One of the biggest barriers to good care of the dying is healthcare professionals' reluctance to diagnose dying. Recognising the key signs and symptoms is an important clinical skill. In cancer patients, usually death is preceded by a gradual deterioration in functional status:

  • The patient becomes bed bound.
  • The patient is semicomatose.
  • The patient is able to manage sips of fluid only.
  • The patient can no longer manage oral drugs.

The predictability of the dying phase is not as clear in some other chronic incurable diseases. Where a patient is recognised by his healthcare team to be in the dying phase (within days or hours of death), this can be communicated to the patient, if appropriate, and to the relatives. Appropriate care goals and prescribing can also be put into place to facilitate a 'good death'.

Prescribing when providing end of life care[2][7]

Always consult local guidelines and protocols where available. See the British National Formulary for further information regarding drug doses and equivalent doses when converting from one drug to another.[8]

  • Review current medication - stop all non-essentials. Also, stop any inappropriate monitoring (such as blood tests and vital signs).
  • Conversion to continuous subcutaneous infusion (CCSI) - see also separate article Syringe drivers. Essential drugs, eg opioids, anxiolytics, and antiemetics, should be converted to the SC route via a syringe driver in most instances. It is slightly more complicated where a patient has previously been using opioid transdermal patches (see below). The use of a 'just in case' box has been instituted in some areas, enabling these drugs to be prescribed in advance and stored at home until needed, once the dying trajectory has been recognised.
  • Use of SC diamorphine for pain control in dying patients:
    • If already on oral morphine, divide the daily dose of morphine by three to provide the total 24-hour CCSI of diamorphine. For example, morphine sulphate (MST) 30 mg bd PO is equivalent to diamorphine 20 mg SC over 24 hours.
    • If not already taking oral morphine, prescribe diamorphine 2.5-5 mg SC prn and, after 24 hours if three or more doses have been required, consider a continuous infusion via syringe driver.
    • For breakthrough pain, intermittent prn SC injections of 1/6 of total 24-hour infusion dose should be given and the diamorphine dose increased by 30-50% when the syringe is renewed.
  • Other drugs that can be used in syringe drivers[8]
  • Drug compatability - not all drugs can be mixed in a syringe driver.
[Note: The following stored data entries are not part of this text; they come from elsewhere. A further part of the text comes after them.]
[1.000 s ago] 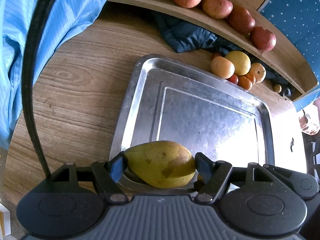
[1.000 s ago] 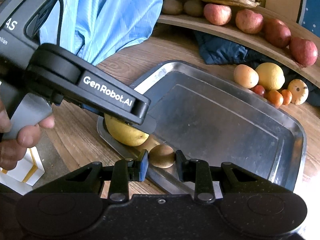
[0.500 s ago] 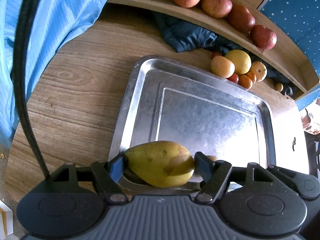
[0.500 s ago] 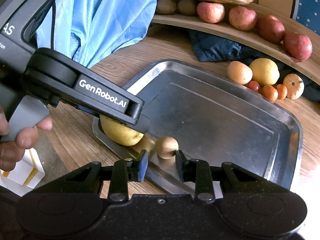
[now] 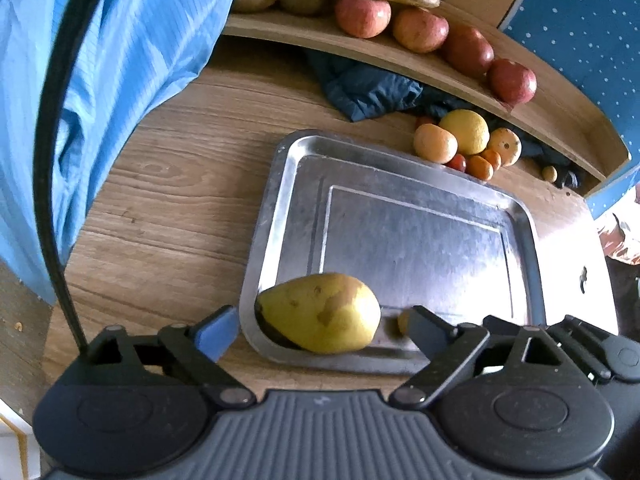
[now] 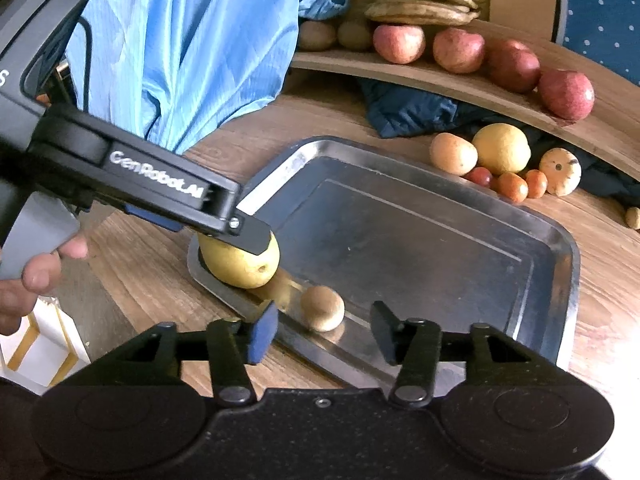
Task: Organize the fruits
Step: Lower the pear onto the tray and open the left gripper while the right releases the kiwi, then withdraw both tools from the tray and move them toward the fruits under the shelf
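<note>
A yellow-green pear (image 5: 320, 314) lies in the near left corner of the steel tray (image 5: 420, 184). My left gripper (image 5: 316, 330) is opening around it, both pads clear of the fruit. In the right wrist view the same pear (image 6: 240, 262) sits partly under the left gripper's finger. Beside it a small brown kiwi (image 6: 322, 307) rests on the tray (image 6: 420, 216) floor. My right gripper (image 6: 324, 330) is opening, its fingers apart on either side of the kiwi and not touching it.
A pile of citrus and small red fruits (image 6: 504, 160) lies on the wooden table past the tray. A curved shelf (image 6: 460, 80) holds apples, kiwis and bananas. A dark blue cloth (image 6: 408, 110) lies under it. A blue-sleeved person (image 6: 180, 40) stands at the left.
Both grippers have let go: the left opened off the pear, the right opened off the kiwi. Both fruits now rest on the tray, and both grippers have drawn back slightly.
</note>
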Demonstrator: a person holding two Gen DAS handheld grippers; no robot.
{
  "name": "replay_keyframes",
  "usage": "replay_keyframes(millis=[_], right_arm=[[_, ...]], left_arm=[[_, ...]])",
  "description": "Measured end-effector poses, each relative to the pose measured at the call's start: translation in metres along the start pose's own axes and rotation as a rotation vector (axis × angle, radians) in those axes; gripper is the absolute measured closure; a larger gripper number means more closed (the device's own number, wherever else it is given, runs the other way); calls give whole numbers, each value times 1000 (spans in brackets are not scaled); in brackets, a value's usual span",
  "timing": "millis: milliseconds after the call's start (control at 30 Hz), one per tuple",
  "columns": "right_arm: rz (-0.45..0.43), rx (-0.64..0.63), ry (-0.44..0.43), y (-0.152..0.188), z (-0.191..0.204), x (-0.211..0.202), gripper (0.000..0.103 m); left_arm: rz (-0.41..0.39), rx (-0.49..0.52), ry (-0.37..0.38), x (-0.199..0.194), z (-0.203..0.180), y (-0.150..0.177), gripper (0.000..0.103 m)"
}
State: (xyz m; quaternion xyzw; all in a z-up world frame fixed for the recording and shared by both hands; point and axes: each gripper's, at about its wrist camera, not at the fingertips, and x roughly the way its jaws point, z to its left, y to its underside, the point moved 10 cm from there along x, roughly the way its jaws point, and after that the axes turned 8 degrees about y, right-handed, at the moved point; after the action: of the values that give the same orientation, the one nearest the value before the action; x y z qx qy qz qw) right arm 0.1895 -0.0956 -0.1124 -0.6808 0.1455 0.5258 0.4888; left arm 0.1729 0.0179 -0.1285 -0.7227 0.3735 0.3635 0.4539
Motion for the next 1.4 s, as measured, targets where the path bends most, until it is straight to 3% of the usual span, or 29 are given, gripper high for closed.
replay_keyframes(millis=[167, 367, 700, 1033, 1400], right_arm=[[-5, -4, 7, 4, -1, -11, 19], [-6, -12, 27, 9, -5, -19, 5], [29, 18, 95, 23, -21, -22, 1], [28, 84, 154, 23, -49, -23, 1], [-19, 144, 209, 0, -80, -20, 1]], left_arm=[[22, 48, -24, -12, -1, 6, 1], [75, 124, -88, -22, 4, 18, 0], [122, 177, -193, -26, 10, 23, 0], [101, 236, -218, -18, -2, -6, 0], [71, 274, -207, -7, -17, -45, 0]])
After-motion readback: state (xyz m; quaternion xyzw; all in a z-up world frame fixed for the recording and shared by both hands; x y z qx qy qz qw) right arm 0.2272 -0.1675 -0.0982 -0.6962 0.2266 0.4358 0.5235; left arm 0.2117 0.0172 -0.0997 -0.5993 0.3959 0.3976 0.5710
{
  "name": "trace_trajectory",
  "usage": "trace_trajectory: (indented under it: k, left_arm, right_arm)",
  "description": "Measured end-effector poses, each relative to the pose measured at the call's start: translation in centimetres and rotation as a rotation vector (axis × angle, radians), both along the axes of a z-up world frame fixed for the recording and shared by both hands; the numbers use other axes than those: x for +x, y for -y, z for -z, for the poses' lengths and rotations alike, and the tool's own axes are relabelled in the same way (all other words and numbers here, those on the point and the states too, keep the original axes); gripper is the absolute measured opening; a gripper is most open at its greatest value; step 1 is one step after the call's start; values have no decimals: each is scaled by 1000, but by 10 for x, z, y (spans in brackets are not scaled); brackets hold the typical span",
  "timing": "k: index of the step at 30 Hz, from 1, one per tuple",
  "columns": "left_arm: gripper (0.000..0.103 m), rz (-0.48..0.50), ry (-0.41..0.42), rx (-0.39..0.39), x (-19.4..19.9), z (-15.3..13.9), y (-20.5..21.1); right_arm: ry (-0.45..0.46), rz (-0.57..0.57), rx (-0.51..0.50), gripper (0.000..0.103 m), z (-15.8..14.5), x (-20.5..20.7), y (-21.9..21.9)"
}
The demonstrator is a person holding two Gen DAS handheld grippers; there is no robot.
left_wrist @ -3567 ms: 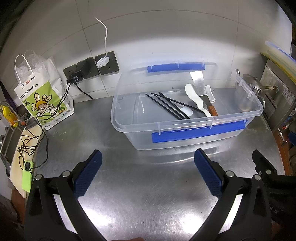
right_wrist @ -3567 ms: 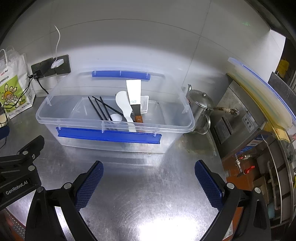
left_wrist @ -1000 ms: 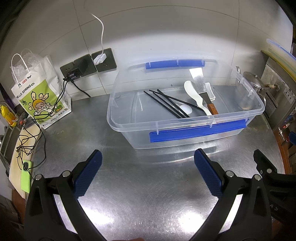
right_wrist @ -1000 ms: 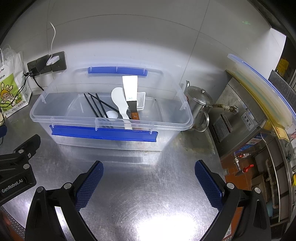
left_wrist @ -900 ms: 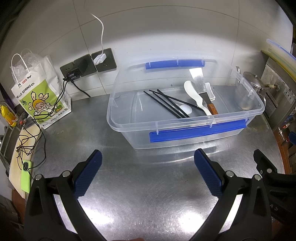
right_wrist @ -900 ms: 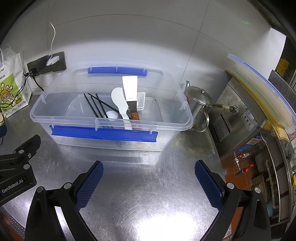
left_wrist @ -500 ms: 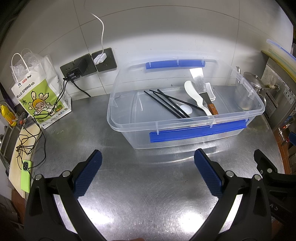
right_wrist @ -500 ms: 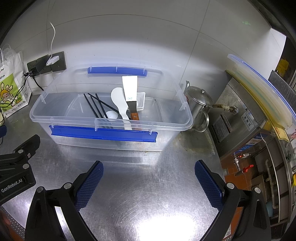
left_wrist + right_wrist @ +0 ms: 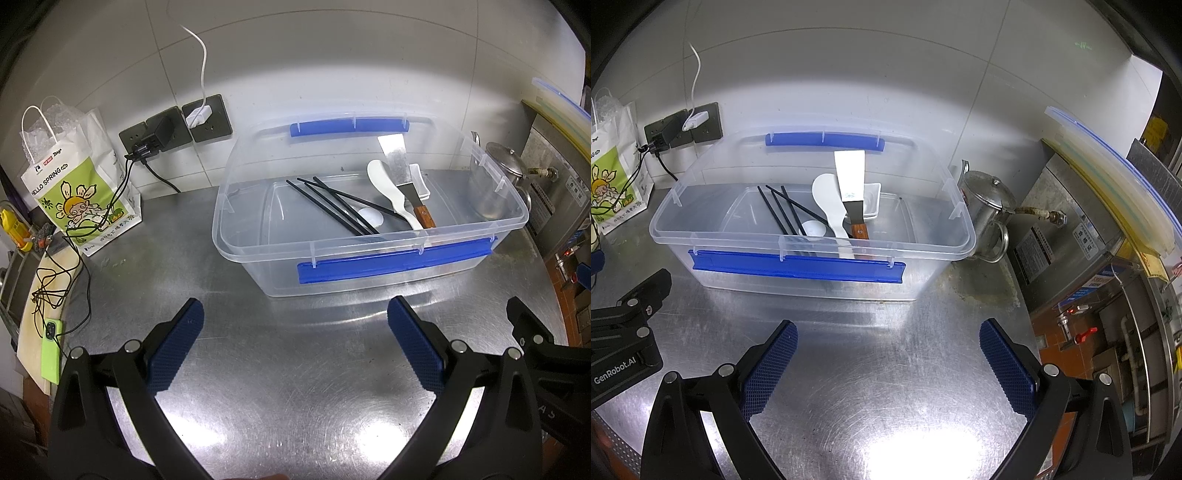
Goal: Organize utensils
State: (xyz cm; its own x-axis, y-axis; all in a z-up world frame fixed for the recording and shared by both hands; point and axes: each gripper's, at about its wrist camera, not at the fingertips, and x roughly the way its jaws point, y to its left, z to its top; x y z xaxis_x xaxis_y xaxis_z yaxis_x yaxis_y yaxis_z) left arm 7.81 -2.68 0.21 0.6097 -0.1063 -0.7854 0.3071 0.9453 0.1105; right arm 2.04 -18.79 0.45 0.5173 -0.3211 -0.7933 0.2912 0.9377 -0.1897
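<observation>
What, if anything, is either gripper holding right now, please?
Nothing: the left gripper and right gripper are both open above the steel counter.

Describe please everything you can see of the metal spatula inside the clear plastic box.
The metal spatula has a flat, pale, shiny rectangular blade, a dark neck and a brown wooden handle with rivets. It lies tilted in the clear plastic box, blade raised toward the back wall and handle down near the front wall. The blade leans over a small white dish. The white rice paddle lies close on its left, apparently touching it. Neither gripper is near it.
</observation>
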Motion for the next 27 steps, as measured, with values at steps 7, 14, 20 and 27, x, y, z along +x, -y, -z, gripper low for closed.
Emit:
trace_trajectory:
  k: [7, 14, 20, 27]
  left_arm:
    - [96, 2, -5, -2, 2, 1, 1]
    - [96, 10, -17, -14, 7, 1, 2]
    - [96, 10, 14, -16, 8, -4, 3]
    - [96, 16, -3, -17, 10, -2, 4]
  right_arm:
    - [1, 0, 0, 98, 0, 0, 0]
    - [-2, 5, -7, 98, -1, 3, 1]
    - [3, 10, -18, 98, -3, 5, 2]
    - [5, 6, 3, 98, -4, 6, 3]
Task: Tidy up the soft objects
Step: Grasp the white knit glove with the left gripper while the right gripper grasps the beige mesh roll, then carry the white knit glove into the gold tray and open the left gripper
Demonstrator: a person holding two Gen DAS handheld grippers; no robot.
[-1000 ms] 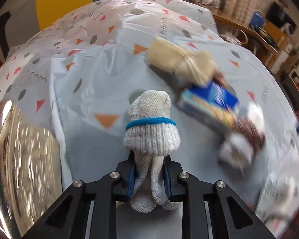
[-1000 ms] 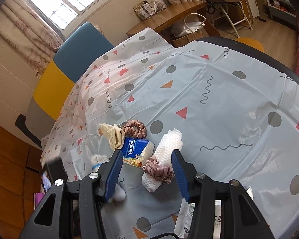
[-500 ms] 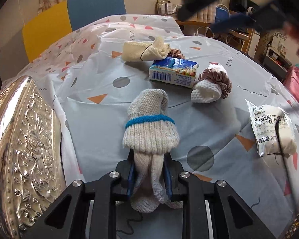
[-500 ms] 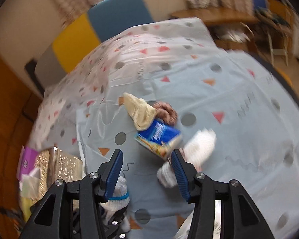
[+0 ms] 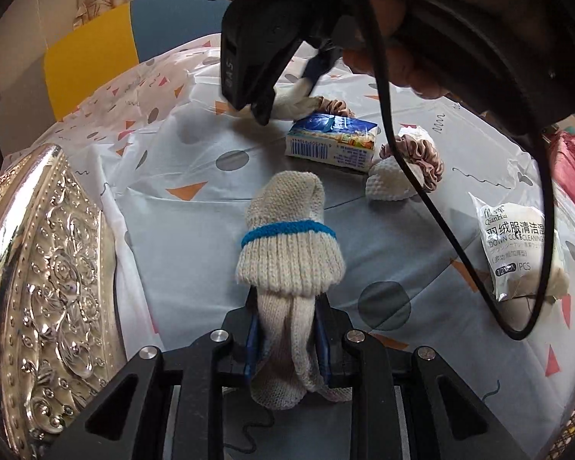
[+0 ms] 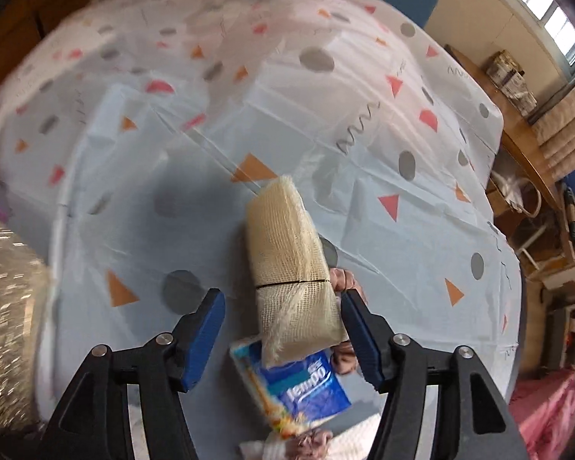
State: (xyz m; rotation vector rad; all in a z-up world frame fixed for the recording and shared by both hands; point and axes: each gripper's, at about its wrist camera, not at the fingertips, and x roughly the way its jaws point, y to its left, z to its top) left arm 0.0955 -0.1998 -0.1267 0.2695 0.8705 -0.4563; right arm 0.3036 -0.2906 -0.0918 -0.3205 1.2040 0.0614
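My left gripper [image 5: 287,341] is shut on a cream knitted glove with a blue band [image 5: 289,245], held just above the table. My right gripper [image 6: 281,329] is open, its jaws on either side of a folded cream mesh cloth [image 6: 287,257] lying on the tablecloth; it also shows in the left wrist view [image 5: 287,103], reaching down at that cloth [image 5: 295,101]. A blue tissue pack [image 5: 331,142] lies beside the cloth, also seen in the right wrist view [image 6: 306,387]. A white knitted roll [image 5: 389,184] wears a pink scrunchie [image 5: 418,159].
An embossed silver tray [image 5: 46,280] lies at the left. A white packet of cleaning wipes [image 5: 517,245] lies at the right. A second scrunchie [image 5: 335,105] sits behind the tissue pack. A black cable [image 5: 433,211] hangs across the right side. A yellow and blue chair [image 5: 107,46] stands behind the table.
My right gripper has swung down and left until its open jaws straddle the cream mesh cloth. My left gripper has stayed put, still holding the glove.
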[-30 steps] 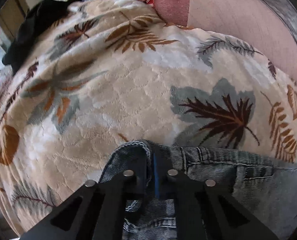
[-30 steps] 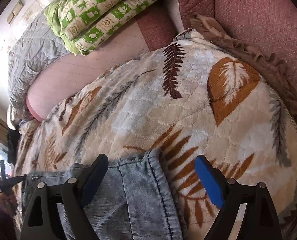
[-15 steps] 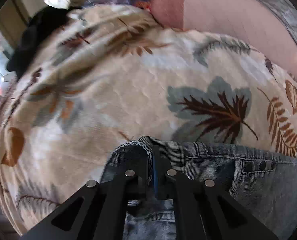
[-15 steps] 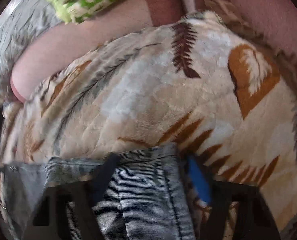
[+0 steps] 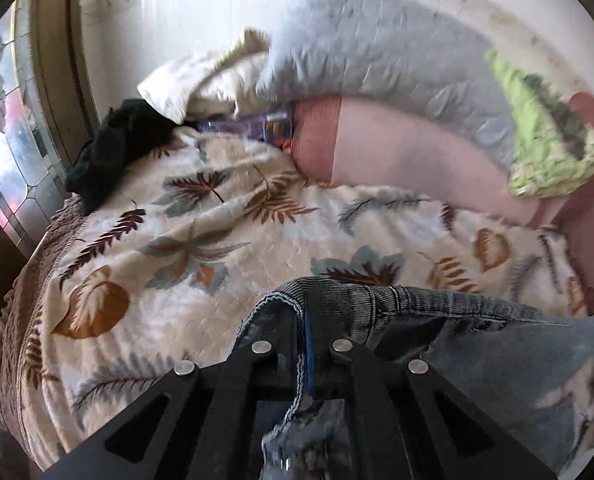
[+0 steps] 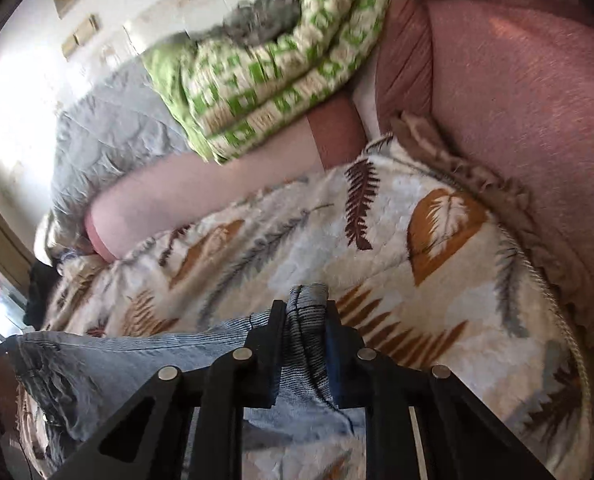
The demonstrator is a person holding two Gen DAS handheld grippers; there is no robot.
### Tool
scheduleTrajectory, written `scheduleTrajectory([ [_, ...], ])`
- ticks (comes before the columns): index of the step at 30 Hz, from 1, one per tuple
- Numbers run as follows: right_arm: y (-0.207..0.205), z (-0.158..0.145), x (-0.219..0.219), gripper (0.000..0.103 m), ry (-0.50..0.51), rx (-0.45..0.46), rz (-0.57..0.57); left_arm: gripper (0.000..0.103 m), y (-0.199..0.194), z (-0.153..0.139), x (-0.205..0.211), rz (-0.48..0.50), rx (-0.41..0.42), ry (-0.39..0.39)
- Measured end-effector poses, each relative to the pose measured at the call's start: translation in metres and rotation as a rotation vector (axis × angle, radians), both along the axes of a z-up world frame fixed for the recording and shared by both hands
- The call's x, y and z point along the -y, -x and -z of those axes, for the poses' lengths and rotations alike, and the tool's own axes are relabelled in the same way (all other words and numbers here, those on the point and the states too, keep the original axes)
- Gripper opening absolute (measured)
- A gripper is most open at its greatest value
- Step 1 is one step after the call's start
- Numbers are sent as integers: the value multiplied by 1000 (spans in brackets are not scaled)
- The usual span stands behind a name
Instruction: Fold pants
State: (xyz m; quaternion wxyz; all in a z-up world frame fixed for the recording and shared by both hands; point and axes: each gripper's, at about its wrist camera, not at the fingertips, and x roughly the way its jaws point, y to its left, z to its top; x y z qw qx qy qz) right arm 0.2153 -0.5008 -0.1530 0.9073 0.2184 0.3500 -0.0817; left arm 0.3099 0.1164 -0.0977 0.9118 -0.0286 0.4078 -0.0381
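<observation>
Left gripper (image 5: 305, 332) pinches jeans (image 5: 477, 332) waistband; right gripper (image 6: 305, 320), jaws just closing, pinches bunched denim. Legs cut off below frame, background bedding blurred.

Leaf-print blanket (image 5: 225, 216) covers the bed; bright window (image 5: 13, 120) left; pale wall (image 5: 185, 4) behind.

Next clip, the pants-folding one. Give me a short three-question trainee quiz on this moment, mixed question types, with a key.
1. True or false: the left claw is shut on the jeans.
2. What lies under the jeans? A) a bare wooden floor B) a leaf-print blanket C) a glass table
3. Fill in: the right claw, whose jaws have just been closing, pinches a bunched edge of the ____.

Key: 1 true; 2 B; 3 jeans
</observation>
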Motion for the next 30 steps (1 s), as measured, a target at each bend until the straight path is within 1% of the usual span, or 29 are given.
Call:
scheduleTrajectory([
  [2, 24, -9, -5, 19, -3, 26, -1, 3, 31, -9, -7, 16, 17, 17],
  [4, 51, -15, -12, 19, -7, 55, -3, 3, 70, -16, -16, 36, 46, 9],
  [6, 80, -18, -14, 19, -18, 72, -3, 3, 103, -15, -25, 40, 52, 9],
  [8, 110, -13, -17, 19, -37, 76, 0, 3, 132, -8, -33, 41, 44, 15],
  [10, 136, -5, -20, 19, -46, 68, -3, 3, 158, 4, -41, 41, 24, 22],
  [14, 188, 22, -30, 19, -61, 32, -20, 3, 207, 43, -45, 35, -19, -16],
  [16, 212, 39, -38, 19, -44, -2, -27, 3, 228, 69, -46, 37, -65, -35],
  [18, 232, 63, -42, 19, -55, -70, -43, 3, 239, 93, -49, 28, -108, -41],
  [19, 239, 71, -44, 22, -69, -91, -51, 4, 243, 105, -50, 28, -131, -58],
  [20, 248, 81, -46, 23, -94, -124, -63, 4, 245, 113, -50, 32, -151, -82],
  [21, 254, 90, -47, 26, -114, -162, -80, 7, 247, 122, -52, 28, -178, -114],
  [22, 261, 96, -48, 31, -123, -201, -95, 7, 249, 125, -55, 23, -189, -122],
  [23, 268, 99, -46, 35, -126, -221, -107, 8, 251, 124, -59, 24, -194, -114],
  [24, 274, 96, -43, 38, -125, -214, -110, 8, 254, 120, -62, 24, -188, -106],
  [25, 280, 91, -39, 44, -123, -189, -105, 8, 257, 112, -65, 22, -168, -116],
  [26, 284, 85, -36, 56, -124, -164, -99, 8, 260, 102, -66, 11, -133, -149],
  [28, 290, 67, -25, 72, -133, -85, -65, 8, 266, 86, -65, 5, -72, -200],
  [29, 288, 59, -20, 72, -133, -47, -37, 8, 269, 75, -64, 6, -33, -208],
  [30, 283, 52, -15, 72, -133, -21, -7, 8, 271, 65, -62, 13, -3, -198],
])
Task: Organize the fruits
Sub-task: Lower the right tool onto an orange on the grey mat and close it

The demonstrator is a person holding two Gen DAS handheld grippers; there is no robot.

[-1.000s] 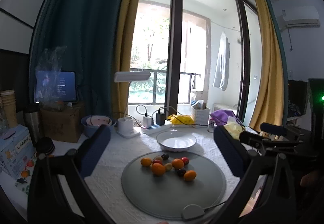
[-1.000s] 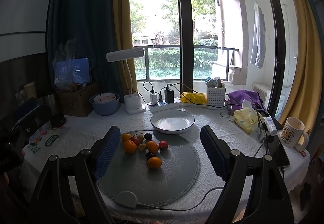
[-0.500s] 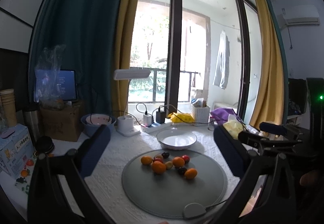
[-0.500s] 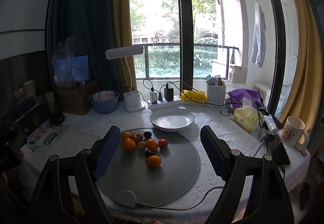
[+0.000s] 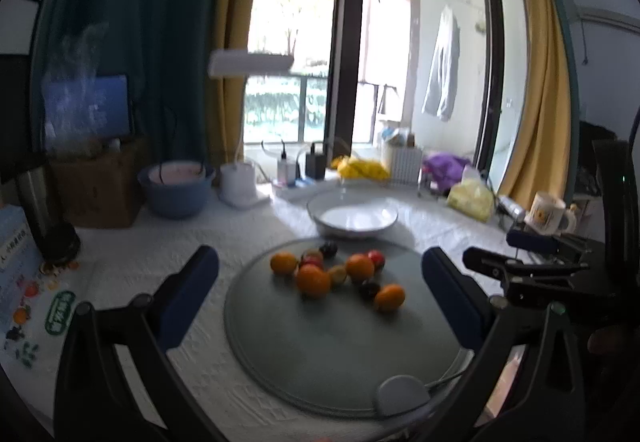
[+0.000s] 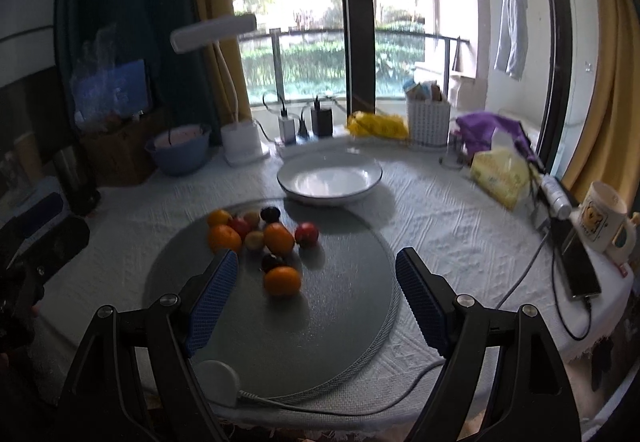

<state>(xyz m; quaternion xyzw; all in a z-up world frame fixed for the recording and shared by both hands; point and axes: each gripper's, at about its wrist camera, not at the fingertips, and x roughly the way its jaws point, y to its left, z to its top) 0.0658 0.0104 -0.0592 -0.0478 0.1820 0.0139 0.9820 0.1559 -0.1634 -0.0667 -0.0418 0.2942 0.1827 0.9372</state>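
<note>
Several small fruits lie in a cluster on a round grey mat (image 6: 328, 314): oranges such as the nearest one (image 6: 282, 281), red ones (image 6: 307, 234) and dark ones (image 6: 273, 214). The cluster also shows in the left wrist view (image 5: 336, 274) on the mat (image 5: 320, 362). An empty white bowl (image 6: 329, 178) (image 5: 353, 215) stands just beyond the mat. My left gripper (image 5: 320, 290) is open and empty above the mat's near side. My right gripper (image 6: 316, 298) is open and empty, with the nearest orange between its fingers in view.
A desk lamp (image 6: 240, 146), a blue basin (image 6: 180, 152), a power strip, a white basket (image 6: 428, 122) and a yellow bag (image 6: 500, 174) line the table's far side. A mug (image 6: 604, 216) and phone (image 6: 580, 266) sit at the right edge. A white puck with cable (image 6: 218, 378) rests on the mat.
Both grippers have moved forward and down toward the mat; the fruits and bowl look larger and lower in view. Both stay open.
</note>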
Those suitable to be mixed with diamorphine include:
    • Cyclizine - may precipitate at higher concentrations (>10 mg/mL), with increasing concentrations of diamorphine or where a solution is older than 24 hours.
    • Dexamethasone - care is needed with preparation to avoid precipitation
    • Haloperidol - precipitation beyond 24 hours is likely where haloperidol concentration is greater than 2 mg/mL
    • Hyoscine butylbromide.
    • Hyoscine hydrobromide.
    • Levomepromazine.
    • Metoclopramide - discard if it becomes discoloured.
    • Midazolam.
  • Patients using opioid transdermal patches - these can continue to be used into the last few days of life. However, titration is too slow to match any change in analgesic requirement at this time so, where there is increasing analgesic requirement, this should be given as diamorphine in addition to the patch.[9]
    • Where pain is well-controlled: continue the current patch regime, with diamorphine SC for breakthrough pain.
    • Where pain is not well-controlled:
      • Continue the current patch regime.
      • In addition, start diamorphine via a syringe driver with its dose based on the previous 24 hours' breakthrough requirements.
      • For the new breakthrough dose, calculate the patch dose (diamorphine equivalent) and pump diamorphine delivery/24 hours and divide by 6.
      • Further increments in pump diamorphine doses should also be calculated based upon the patch dose, as well as pump diamorphine and breakthrough doses over 24 hours.
  • As required medication should be prescribed and available, including:
    • Analgesics: eg diamorphine/morphine (as required dose will depend on regular dose).
    • Antiemetics: eg metoclopramide or levomepromazine.
    • Sedative: eg midazolam.
    • Antisecretory drug: eg hyoscine butylbromide.
    • Delirium: haloperidol.
  • Anticipatory prescribing should ensure that there is no delay in responding to a symptom if it occurs. All patients starting the Care Pathway for the last days of life at home should have diamorphine (or alternative), cyclizine, midazolam and hyoscine available in the home, with sufficient for use over a weekend (plus bank holidays). Do not omit water for injection.[10]
  • Patient comfort - consider, for example, the need for mouth care and urinary catheterisation or pads where the patient is incontinent.
  • Monitoring - regular checks should be made to ensure good symptom control is maintained and to assess response to any changes in medication. Also important is regular monitoring of syringe drivers to check for precipitation, discoloration and to ensure the driver is running at the correct rate. If there is evidence of an injection site reaction, if the infusion is running too slowly or if there is pain or obvious inflammation, the injection site should be changed.

Pain control

See separate article Pain control in palliative care.

Nausea and vomiting

See also separate article Nausea and vomiting in palliative care.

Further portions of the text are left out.